NOVEMBER 17 — When MACC Chief Commissioner Tan Sri Azam Baki said that the anti-corruption commission would summon four Perikatan Nasional (PN) Members of Parliament (MPs) who have pledged their support for Prime Minister Datuk Seri Anwar Ibrahim soon, it means the commission “has reason to suspect the commission of an offence” under the MACC Act 2009 (Act 691) following a report made to it or information otherwise received by it.
An offence under the Act includes the offence of accepting gratification. [Section 16]
The commission is then duty bound to “cause an investigation to be carried out and for such purpose may exercise all the powers of investigation provided for under [the] Act and the Criminal Procedure Code [CPC].” [Section 29(3)]
The Act duly empowers the investigation officer (IO) of the commission, among others, to order any person to attend before him for the purpose of being examined orally in relation to any matter which may, in his opinion, assist in the investigation into the offence. [Section 30(1)(a)]
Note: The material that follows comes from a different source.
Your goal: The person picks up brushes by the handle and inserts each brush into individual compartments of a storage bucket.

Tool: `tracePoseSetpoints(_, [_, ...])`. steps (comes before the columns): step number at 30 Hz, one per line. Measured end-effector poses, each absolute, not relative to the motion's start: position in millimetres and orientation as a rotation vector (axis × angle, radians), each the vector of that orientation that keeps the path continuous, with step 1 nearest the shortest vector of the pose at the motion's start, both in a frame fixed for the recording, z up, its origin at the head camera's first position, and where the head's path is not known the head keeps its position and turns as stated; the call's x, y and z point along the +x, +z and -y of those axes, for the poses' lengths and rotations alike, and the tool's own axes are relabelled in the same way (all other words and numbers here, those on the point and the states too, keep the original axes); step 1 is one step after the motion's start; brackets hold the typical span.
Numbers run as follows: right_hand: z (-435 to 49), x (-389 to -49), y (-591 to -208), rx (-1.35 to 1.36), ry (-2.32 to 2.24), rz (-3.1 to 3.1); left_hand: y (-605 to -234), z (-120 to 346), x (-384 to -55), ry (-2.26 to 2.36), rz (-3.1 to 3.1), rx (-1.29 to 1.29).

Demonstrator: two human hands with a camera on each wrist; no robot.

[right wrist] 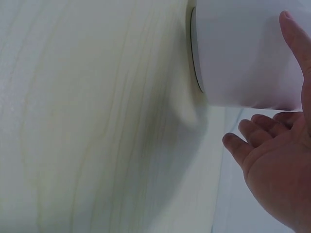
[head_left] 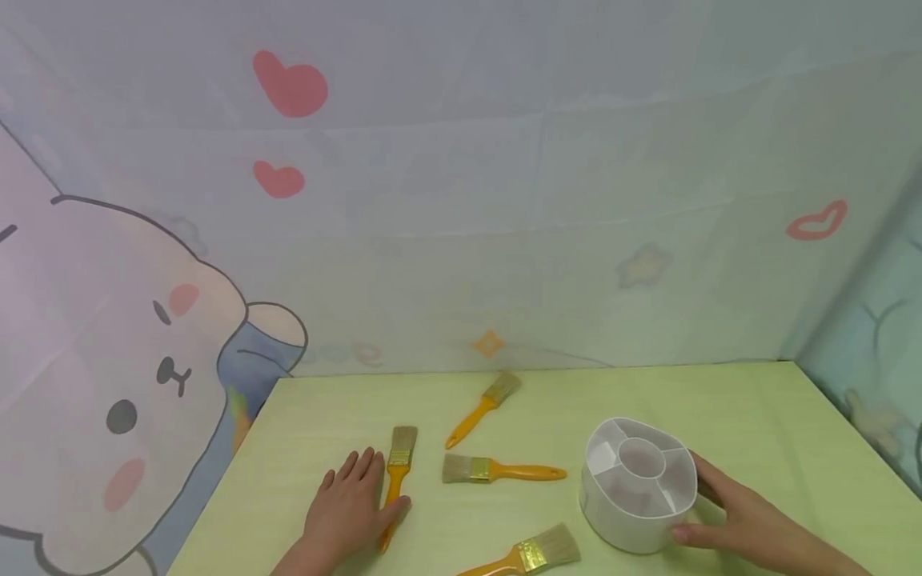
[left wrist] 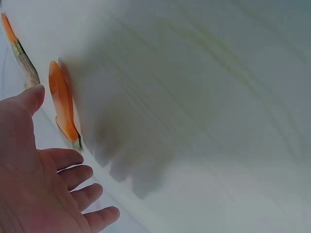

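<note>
A paintbrush (head_left: 529, 555) with a thick orange handle lies nearest, in front of and to the left of the white round holder (head_left: 639, 530); its bristles point towards the holder, and the lower edge of the head view cuts off its handle. The holder stands upright on the pale yellow-green table (head_left: 778, 432), its top showing a round central well with divided compartments about it.

Just right of the holder is the right hand (head_left: 745, 512), its thumb at the front of the wall and its fingers reaching behind. The hand is relaxed around the holder without clasping it; whether the skin touches the wall I cannot tell.

Directly left of the holder, a second brush (head_left: 504, 470) lies crosswise, handle end towards it. Behind and to the left of the holder, a third brush (head_left: 487, 403) lies aslant, bristles away from the camera. Well to the left of the holder, past the second brush, lies a fourth brush (head_left: 397, 480), bristles also away.

The left hand (head_left: 347, 506) is at this fourth brush, on its far side from the holder, fingers extended and grasping nothing; its thumb crosses above the handle, contact unclear.

Behind the holder hangs a pale cloth (head_left: 461, 280) printed with red hearts (head_left: 297, 88).
</note>
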State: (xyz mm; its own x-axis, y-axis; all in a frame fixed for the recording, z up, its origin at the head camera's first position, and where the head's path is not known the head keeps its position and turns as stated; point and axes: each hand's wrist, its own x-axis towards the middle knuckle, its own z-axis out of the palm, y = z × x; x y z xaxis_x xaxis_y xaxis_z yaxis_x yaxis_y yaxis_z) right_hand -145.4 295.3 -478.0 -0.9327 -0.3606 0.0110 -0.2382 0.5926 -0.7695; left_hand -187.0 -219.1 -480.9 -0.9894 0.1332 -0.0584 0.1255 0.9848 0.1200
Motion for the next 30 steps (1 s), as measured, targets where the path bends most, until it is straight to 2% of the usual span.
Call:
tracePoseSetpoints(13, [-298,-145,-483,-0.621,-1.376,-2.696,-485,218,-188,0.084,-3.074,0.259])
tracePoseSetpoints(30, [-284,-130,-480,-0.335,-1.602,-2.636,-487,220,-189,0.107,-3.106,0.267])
The person so ordered to attend before the IO shall “attend in accordance with the terms of the order to be examined, and shall continue to attend from day to day where so directed until the examination is completed.”
During such examination, the person shall “disclose all information which is within his knowledge, or which is available to him, in respect of the matter in relation to which he is being examined, and answer any question put to him truthfully and to the best of his knowledge and belief, and shall not refuse to answer any question on the ground that it tends to incriminate him or his spouse.” [Section 30(3)(a) and (b)]
So, let the MACC do its job under the Act. Obstruction of investigation is an offence under Section 48 of the Act.
* This is the personal opinion of the writer or publication and does not necessarily represent the views of Malay Mail.